Dopo “Mia Moglie” chiude anche il sito Phica.eu, ma il Patriarcato resta e con lui anche la piramide della violenza.
La chiusura del sito Phica.eu nell’agosto 2025 non è un dettaglio di cronaca, ma un punto di svolta. Per vent’anni, sotto la maschera di un forum di “condivisione personale”, il portale ha ospitato foto rubate, screenshot, deepfake sessuali e commenti degradanti su donne comuni e figure pubbliche. Politiche come Giorgia Meloni, Elly Schlein, Alessandra Moretti e Alessia Morani, ma anche attrici e influencer, sono state trascinate dentro thread dal titolo esplicito, sezioni “VIP” in cui venivano discusse, ridicolizzate, sessualizzate. Alcune di loro hanno parlato chiaramente di “violenza sessuale digitale”, denunciando il crollo della propria sfera emotiva e la trasformazione dei loro corpi in oggetti di consumo collettivo.
Phica.eu non è revenge porn
Dobbiamo capire che Phica.eu non sia un caso di revenge porn (che si chiama piuttosto “condivisione non consensuale di immagini intime”), ma un dispositivo di controllo patriarcale. Per capire, ci serve guardare alla piramide della violenza descritta da studiose come Liz Kelly e Diana Russell. La violenza estrema, quella che leggiamo nei giornali come femminicidio, non appare mai dal nulla. È l’apice di una struttura che parte dal basso: battute sessiste, insulti normalizzati, umiliazioni, oggettivazioni quotidiane. Questi comportamenti, apparentemente innocui, preparano il terreno per molestie, abusi, pornografia non consensuale. Phica.net era esattamente questa base: un luogo che trasformava la violenza simbolica in passatempo, in spettacolo, in contenuto da cliccare. Ogni commento, ogni condivisione non era neutra, ma un mattone aggiunto alla piramide.
il #metoo italiano?
La reazione pubblica è stata enorme: petizioni con decine di migliaia di firme, denunce collettive, un’ondata di indignazione definita dai media internazionali come “l’Italia’s #MeToo”. Per la prima volta, il Paese ha guardato in faccia una violenza che si è nutrita per anni di complicità silenziosa e di impunità digitale. Come ha detto Valeria Campagna, vicesegretaria del Pd Lazio, “questa storia riguarda tutte noi, riguarda il nostro diritto di essere libere, rispettate, di vivere senza paura. Io la chiamo cultura dello stupro”.
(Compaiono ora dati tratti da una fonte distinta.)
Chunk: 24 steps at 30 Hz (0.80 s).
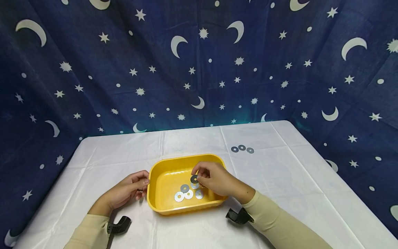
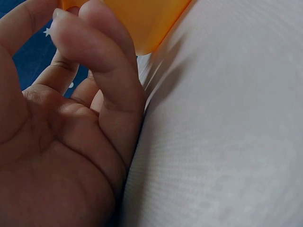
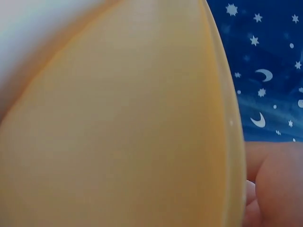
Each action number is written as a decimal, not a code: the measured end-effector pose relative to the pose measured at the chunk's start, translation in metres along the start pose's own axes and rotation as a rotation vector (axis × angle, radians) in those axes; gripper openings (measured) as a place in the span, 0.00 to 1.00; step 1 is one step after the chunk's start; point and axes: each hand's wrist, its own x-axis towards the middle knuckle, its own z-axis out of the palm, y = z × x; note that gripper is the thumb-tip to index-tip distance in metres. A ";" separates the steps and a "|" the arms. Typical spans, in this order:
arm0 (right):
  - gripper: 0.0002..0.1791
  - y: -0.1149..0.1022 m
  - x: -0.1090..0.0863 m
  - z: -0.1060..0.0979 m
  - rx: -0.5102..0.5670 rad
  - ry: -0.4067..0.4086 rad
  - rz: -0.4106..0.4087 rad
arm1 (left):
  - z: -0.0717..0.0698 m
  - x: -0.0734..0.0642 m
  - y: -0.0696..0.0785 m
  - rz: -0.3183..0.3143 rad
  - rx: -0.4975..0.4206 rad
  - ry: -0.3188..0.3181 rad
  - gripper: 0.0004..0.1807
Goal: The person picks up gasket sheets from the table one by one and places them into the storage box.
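A shallow yellow tray (image 1: 164, 207) stands on the white-covered table. At its left end my left hand (image 1: 125, 189) holds the rim between thumb and fingers; in the left wrist view the fingers (image 2: 90, 52) curl beside the orange-looking tray wall (image 2: 151, 23). My right hand (image 1: 217, 178) reaches over the tray's right side and pinches a dark grey washer (image 1: 194, 179) above the tray floor. Several flat washers (image 1: 188, 194) lie inside, below that one. The right wrist view is mostly filled by the tray wall (image 3: 123, 123), which hides most of the hand (image 3: 279, 184).
Behind the tray to the right, three grey washers (image 1: 242, 147) lie close together on the white tablecloth (image 1: 273, 166). A dark blue curtain (image 1: 199, 76) with moons and stars rises around the table. Black bands (image 1: 119, 225) sit on both wrists.
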 end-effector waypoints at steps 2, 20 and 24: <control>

C’è però un livello ulteriore: quello degli algoritmi. Phica.eu, come tutte le piattaforme, non si limitava a ospitare contenuti, ma li organizzava e li spingeva in alto in base a traffico e interazioni. Le immagini più volgari, i thread più voyeuristici, finivano automaticamente in cima. È la dimostrazione che gli algoritmi non sono neutri: diventano complici, legislatori invisibili che premiano la cultura patriarcale, facendo profitto sull’umiliazione dei corpi femminili.
Phica.eu, il Male Gaze, il potere algoritmico
Qui entra in gioco il concetto di male gaze – lo sguardo maschile dominante, descritto da Laura Mulvey, che nel digitale diventa infrastruttura. Non è più un regista che decide cosa vedere al cinema: è un’intera comunità online che guarda, archivia, commenta e diffonde, moltiplicando la violenza. È il male gaze digitale, che trasforma il corpo delle donne in moneta sociale, carburante di una fratellanza patriarcale organizzata intorno all’umiliazione.
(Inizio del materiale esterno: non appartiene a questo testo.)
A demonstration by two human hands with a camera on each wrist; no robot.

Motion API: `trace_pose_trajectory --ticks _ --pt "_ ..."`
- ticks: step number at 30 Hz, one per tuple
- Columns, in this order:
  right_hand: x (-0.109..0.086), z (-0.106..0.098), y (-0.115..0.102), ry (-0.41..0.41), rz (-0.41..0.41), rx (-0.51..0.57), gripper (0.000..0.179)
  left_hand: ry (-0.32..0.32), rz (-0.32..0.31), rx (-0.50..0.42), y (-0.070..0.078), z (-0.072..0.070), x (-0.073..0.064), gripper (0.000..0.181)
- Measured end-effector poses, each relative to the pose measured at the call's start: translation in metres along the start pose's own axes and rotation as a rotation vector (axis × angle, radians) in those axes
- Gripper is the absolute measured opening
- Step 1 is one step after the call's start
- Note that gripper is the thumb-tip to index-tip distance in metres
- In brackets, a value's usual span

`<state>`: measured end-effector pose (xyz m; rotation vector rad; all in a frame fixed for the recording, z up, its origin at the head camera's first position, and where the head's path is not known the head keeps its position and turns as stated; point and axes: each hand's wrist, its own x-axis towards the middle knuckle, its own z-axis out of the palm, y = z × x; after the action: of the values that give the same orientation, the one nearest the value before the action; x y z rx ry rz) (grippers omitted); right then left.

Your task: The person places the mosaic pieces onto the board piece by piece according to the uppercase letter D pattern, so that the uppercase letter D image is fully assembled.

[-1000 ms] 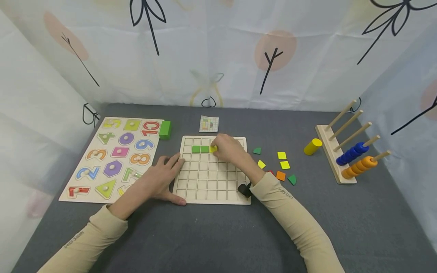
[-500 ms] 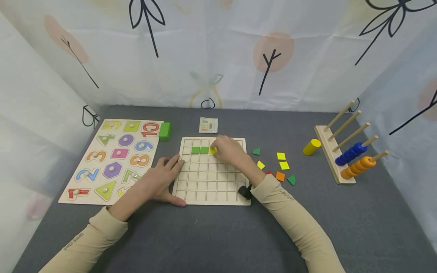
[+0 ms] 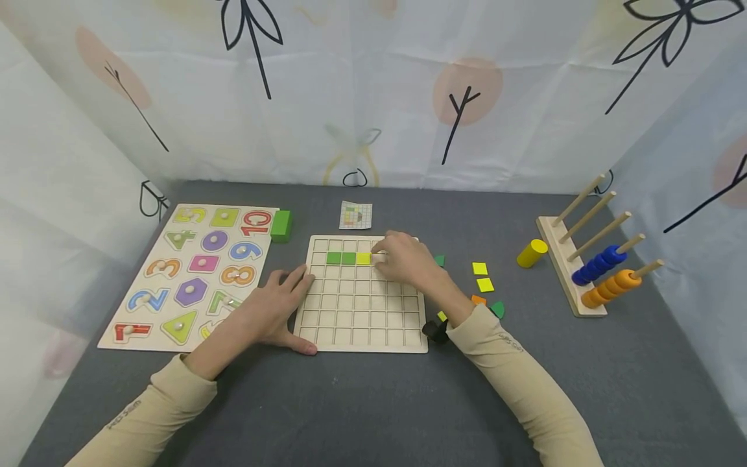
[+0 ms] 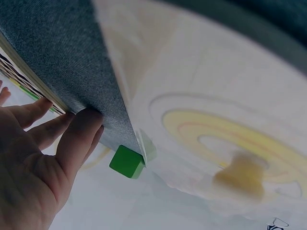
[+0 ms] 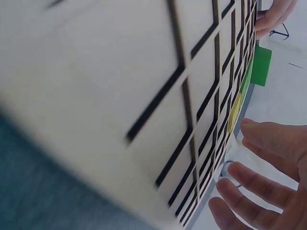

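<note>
A wooden grid board (image 3: 356, 324) lies in the middle of the table. Near its far edge, two green square tiles (image 3: 341, 258) and a yellow square tile (image 3: 364, 259) sit side by side in one row. My left hand (image 3: 279, 309) rests at the board's left edge, with spread fingers and the thumb by the near corner. Just right of the yellow tile hovers my right hand (image 3: 404, 261). In the right wrist view, this hand (image 5: 268, 177) shows loosely bent fingers apart from each other, holding nothing. The left wrist view shows the left fingertips (image 4: 86, 120) by the board's side.
Loose yellow tiles (image 3: 480, 268), an orange tile (image 3: 478, 299) and green pieces (image 3: 497, 309) lie right of the board. Farther right are a yellow cylinder (image 3: 532, 253) and a peg stand (image 3: 588, 308). A number puzzle (image 3: 201, 285), green block (image 3: 281, 226) and pattern card (image 3: 356, 215) stand left and behind.
My right hand has let go of the yellow tile, which stays in the row beside the green ones. The hand has moved slightly right. The left hand keeps its place.
</note>
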<state>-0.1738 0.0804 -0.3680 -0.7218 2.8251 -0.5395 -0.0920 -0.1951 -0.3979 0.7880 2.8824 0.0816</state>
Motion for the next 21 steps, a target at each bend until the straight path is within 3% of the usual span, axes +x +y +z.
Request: trace_pose_trajectory --ticks 12,21 --pt "-0.027 -0.013 0.034 0.014 0.056 -0.026 0.029 0.0 -0.001 0.005 0.001 -0.001 0.0 0.128" --pt "-0.046 -0.022 0.055 0.018 0.053 -0.073 0.032 -0.014 -0.006 0.003 0.001 -0.001 0.001 0.129"
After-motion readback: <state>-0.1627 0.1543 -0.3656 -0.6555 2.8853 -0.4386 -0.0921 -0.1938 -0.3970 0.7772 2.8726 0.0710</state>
Per questo il problema non è (solo) di privacy, ma di potere. Come ricorda Chiara Bottici, il femminismo oggi deve essere radicale e intersezionale, perché sessismo, razzismo e capitalismo non sono catene separate: sono un nodo unico. Phica.net non era solo una galleria di immagini, era un meccanismo di sfruttamento cognitivo, economico e simbolico.
In sintesi: Phica.eu non è stato un incidente, ma un catalizzatore di patriarcato digitale. La sua chiusura è importante, ma non basta. Non basta chiudere un sito: serve cambiare la cultura che lo ha reso possibile, e soprattutto le piattaforme che ne riproducono le logiche. Se gli algoritmi sono i nuovi legislatori, vanno riscritti. Se il male gaze è diventato infrastruttura, va decostruito. Se la piramide della violenza si riproduce online, dobbiamo agire su ogni gradino, dal linguaggio quotidiano alla violenza estrema.
Il transfemminismo intersezionale è la nostra unica soluzione: non si tratta solo di difendere le donne dal patriarcato digitale, ma di trasformare radicalmente l’ecosistema tecnologico, smontando i suoi meccanismi di oppressione. Solo così potremo passare dall’indignazione a una vera emancipazione.